COMES S.A. wdrożyła System Zarządzania Jakością zgodny z nową normą ISO 9001:2008
Spółka COMES S.A. z Wrocławia - jeden z największych dystrybutorów mobilnego sprzętu IT oraz producent produktów ARISTO - poinformowała o pozytywnym przejściu auditu Systemu Zarządzania Jakością zgodnie z nową normą ISO 9001:2008 wdrożonego przez niemiecką jednostkę certyfikującą TŰV CERT Tüv Thüringen e.V.
W ramach procesu wdrażania i certyfikacji zostały zweryfikowane procesy i procedury spełniające wymagania normy ISO 9001 w zakresie produkcji, projektowania i sprzedaży notebooków, netbooków i urządzeń nawigacyjnych.
Zakres certyfikatu obejmuje procedury zarządzania wewnętrznego w firmie, co bezpośrednio przekłada się na jakość oferowanych produktów i świadczonych przez Spółkę usług. Coroczna pomyślna weryfikacja procedur dokonywana przez akredytowaną jednostkę certyfikującą jest dowodem stałej troski o wysoką jakość produktów i usług, a także dbałości o wysoki stopień zadowolenia Partnerów Handlowych oraz użytkowników końcowych. Stanowi również istotną wartość dodaną pozwalającą firmie utrzymywać wysoką pozycję rynkową oraz potwierdzającą wysokie kompetencje w obszarze jej funkcjonowania.
„Przyznanie certyfikatu ISO 9001:2008 jest potwierdzeniem, że wysoka jakość usług i produktów naszej firmy jest traktowane przez nas priorytetowo. System jest stale ulepszany tak, aby poziom świadczonych usług spełniał w najwyższym stopniu oczekiwania i potrzeby naszych Klientów. Zwiększa również naszą przewagę na konkurencyjnym rynku produktów IT, bowiem posiadanie certyfikatu ISO 9001 jest bezwzględnym wymaganiem w wielu przetargach. Cieszymy się, że nadal będziemy mogli zapewniać naszym Partnerom Handlowym ten rodzaj gwarancji wysokiej jakości naszych produktów” - powiedział Włodzimierz Zając, Prezes Zarządu COMES S.A.
źródło: informacja prasowa
Komentarze
5Pracowałem kiedyś w dziale konstrukcyjnym firmy produkującej obudowy górnicze i brałem udział we wdrażaniu ISO 9001. W działach gdzie pracowali fachowcy niczego te ISO nie polepszyło(zwiększyła się jedynie liczba dokumentów do podpisu).

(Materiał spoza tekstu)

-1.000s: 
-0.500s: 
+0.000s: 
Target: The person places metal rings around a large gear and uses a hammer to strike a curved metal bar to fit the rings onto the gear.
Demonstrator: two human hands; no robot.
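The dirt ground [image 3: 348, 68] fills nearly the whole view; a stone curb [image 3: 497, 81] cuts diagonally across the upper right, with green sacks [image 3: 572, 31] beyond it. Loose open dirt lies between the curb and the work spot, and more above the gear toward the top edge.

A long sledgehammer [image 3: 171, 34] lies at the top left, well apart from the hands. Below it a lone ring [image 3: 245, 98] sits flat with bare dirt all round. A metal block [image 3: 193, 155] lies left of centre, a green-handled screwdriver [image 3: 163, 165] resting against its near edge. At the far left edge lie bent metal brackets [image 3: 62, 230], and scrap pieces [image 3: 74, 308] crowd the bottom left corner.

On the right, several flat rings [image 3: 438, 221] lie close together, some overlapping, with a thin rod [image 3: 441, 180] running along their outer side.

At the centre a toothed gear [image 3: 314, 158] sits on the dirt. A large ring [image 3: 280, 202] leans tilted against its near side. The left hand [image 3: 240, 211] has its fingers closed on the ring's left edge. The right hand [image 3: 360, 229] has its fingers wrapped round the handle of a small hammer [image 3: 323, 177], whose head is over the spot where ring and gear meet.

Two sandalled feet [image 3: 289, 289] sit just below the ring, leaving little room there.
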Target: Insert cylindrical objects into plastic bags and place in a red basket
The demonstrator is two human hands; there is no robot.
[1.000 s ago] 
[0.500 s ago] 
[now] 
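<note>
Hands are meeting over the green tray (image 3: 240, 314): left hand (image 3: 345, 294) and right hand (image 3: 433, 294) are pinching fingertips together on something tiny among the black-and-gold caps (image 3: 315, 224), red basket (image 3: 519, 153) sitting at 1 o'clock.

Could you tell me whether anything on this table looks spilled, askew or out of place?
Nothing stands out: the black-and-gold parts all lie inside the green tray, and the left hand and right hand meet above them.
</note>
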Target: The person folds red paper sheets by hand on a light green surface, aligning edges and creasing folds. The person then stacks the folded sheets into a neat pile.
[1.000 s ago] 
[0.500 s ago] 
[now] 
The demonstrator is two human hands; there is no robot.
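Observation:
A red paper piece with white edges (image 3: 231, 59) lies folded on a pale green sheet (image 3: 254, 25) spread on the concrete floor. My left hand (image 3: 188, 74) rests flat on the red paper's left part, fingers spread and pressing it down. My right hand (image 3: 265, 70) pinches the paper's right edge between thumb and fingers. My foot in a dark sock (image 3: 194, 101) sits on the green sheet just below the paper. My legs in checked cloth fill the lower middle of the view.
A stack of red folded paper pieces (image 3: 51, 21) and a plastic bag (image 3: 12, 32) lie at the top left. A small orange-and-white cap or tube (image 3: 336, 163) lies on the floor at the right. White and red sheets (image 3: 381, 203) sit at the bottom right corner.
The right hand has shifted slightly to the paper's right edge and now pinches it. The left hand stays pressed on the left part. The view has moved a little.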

Tam gdzie panował chaos procedury ISO rzeczywiście pomogły go opanować.
Skrótowo:
+ ISO spowalnia pracę i nie robi się rzeczy "na wczoraj"
+ ludzie mają dodatkowego "żandarma" oprócz swych przełożonych
- potężne obciążenie finansowe dla firmy wdrażającej ISO
- zbyt dużo "papierologii"
A tak na poważnie właśnie w takich pomysłach (jak np ISO, HACCP i inne dyrdymały) chodzi o to aby większość ludzi nic nie rozumiała ale była przekonana, że to potrzebne. A grupa pomysłodawców (czytaj - cwaniaków) opływała w dostatek kosztem takich jak na przykład wymieniony w "njusie" Comes SA.